## What the task requires:
Give back all the records below, unaltered.

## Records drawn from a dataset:
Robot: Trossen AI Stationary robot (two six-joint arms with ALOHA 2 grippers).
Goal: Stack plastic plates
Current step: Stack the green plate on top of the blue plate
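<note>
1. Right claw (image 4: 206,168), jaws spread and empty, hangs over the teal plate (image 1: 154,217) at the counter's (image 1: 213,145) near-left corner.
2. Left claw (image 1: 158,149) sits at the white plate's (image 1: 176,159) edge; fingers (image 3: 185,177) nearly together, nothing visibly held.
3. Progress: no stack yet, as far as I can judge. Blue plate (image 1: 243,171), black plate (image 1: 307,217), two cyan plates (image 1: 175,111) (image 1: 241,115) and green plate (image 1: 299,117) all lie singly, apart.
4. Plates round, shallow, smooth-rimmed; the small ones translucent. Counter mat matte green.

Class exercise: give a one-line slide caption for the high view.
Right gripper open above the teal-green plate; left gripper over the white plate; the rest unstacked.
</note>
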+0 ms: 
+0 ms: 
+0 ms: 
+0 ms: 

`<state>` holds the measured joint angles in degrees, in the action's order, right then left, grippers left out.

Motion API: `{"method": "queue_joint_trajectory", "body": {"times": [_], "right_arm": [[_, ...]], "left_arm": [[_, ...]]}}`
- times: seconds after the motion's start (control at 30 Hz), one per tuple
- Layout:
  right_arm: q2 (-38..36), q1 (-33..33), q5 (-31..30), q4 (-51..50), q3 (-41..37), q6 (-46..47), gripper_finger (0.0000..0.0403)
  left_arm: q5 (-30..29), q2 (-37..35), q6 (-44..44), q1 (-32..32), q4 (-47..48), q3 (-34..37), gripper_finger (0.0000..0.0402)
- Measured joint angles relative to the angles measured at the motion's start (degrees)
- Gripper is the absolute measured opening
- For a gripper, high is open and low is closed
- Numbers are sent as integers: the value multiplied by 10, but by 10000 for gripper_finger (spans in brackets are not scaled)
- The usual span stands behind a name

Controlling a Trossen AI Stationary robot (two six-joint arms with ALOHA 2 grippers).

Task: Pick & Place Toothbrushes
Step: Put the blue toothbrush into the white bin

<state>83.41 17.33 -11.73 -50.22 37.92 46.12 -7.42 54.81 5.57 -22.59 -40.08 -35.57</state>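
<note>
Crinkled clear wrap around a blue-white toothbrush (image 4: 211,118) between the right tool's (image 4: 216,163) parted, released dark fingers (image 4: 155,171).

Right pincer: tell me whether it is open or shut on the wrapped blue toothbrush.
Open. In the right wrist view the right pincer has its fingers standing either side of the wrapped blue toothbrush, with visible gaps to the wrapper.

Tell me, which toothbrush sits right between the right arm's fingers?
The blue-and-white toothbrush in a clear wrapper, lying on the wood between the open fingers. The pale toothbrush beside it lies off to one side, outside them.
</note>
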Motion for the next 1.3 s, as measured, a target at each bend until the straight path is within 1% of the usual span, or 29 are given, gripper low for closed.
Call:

## Answer for this exercise:
Robot: Trossen AI Stationary robot (two six-joint arms with ALOHA 2 grippers).
Goal: Stack plastic plates
Current step: Stack the green plate on top of the blue plate
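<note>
1. Right claw (image 4: 206,168), jaws spread and empty, hangs over the teal plate (image 1: 154,217) at the counter's (image 1: 213,145) near-left corner.
2. Left claw (image 1: 158,149) sits at the white plate's (image 1: 176,159) edge; fingers (image 3: 185,177) nearly together, nothing visibly held.
3. Progress: no stack yet, as far as I can judge. Blue plate (image 1: 243,171), black plate (image 1: 307,217), two cyan plates (image 1: 175,111) (image 1: 241,115) and green plate (image 1: 299,117) all lie singly, apart.
4. Plates round, shallow, smooth-rimmed; the small ones translucent. Counter mat matte green.

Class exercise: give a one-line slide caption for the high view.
Right gripper open above the teal-green plate; left gripper over the white plate; the rest unstacked.
</note>
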+0 ms: 
+0 ms: 
+0 ms: 
+0 ms: 

`<state>` holds the measured joint angles in degrees, in the action's order, right then left, grippers left out.

Motion API: `{"method": "queue_joint_trajectory", "body": {"times": [_], "right_arm": [[_, ...]], "left_arm": [[_, ...]]}}`
- times: seconds after the motion's start (control at 30 Hz), one per tuple
- Layout:
  right_arm: q2 (-38..36), q1 (-33..33), q5 (-31..30), q4 (-51..50), q3 (-41..37), q6 (-46..47), gripper_finger (0.0000..0.0403)
  left_arm: q5 (-30..29), q2 (-37..35), q6 (-44..44), q1 (-32..32), q4 (-47..48), q3 (-34..37), gripper_finger (0.0000..0.0402)
- Measured joint angles relative to the angles measured at the motion's start (degrees)
- Gripper is the absolute measured opening
- For a gripper, high is open and low is closed
- Numbers are sent as integers: the value multiplied by 10, but by 10000 for gripper_finger (spans in brackets are not scaled)
- The usual span stands behind a name

Controlling a Trossen AI Stationary robot (two six-joint arms with ALOHA 2 grippers).

Task: Pick & Place Toothbrushes
Step: Put the blue toothbrush into the white bin

<state>83.41 17.33 -11.73 -50.22 37.92 46.12 -7.42 54.81 5.57 -22.59 -40.08 -35.57</state>
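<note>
Crinkled clear wrap around a blue-white toothbrush (image 4: 211,118) between the right tool's (image 4: 216,163) parted, released dark fingers (image 4: 155,171).

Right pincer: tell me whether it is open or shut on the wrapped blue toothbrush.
Open. In the right wrist view the right pincer has its fingers standing either side of the wrapped blue toothbrush, with visible gaps to the wrapper.

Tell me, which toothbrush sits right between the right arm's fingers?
The blue-and-white toothbrush in a clear wrapper, lying on the wood between the open fingers. The pale toothbrush beside it lies off to one side, outside them.
</note>
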Motion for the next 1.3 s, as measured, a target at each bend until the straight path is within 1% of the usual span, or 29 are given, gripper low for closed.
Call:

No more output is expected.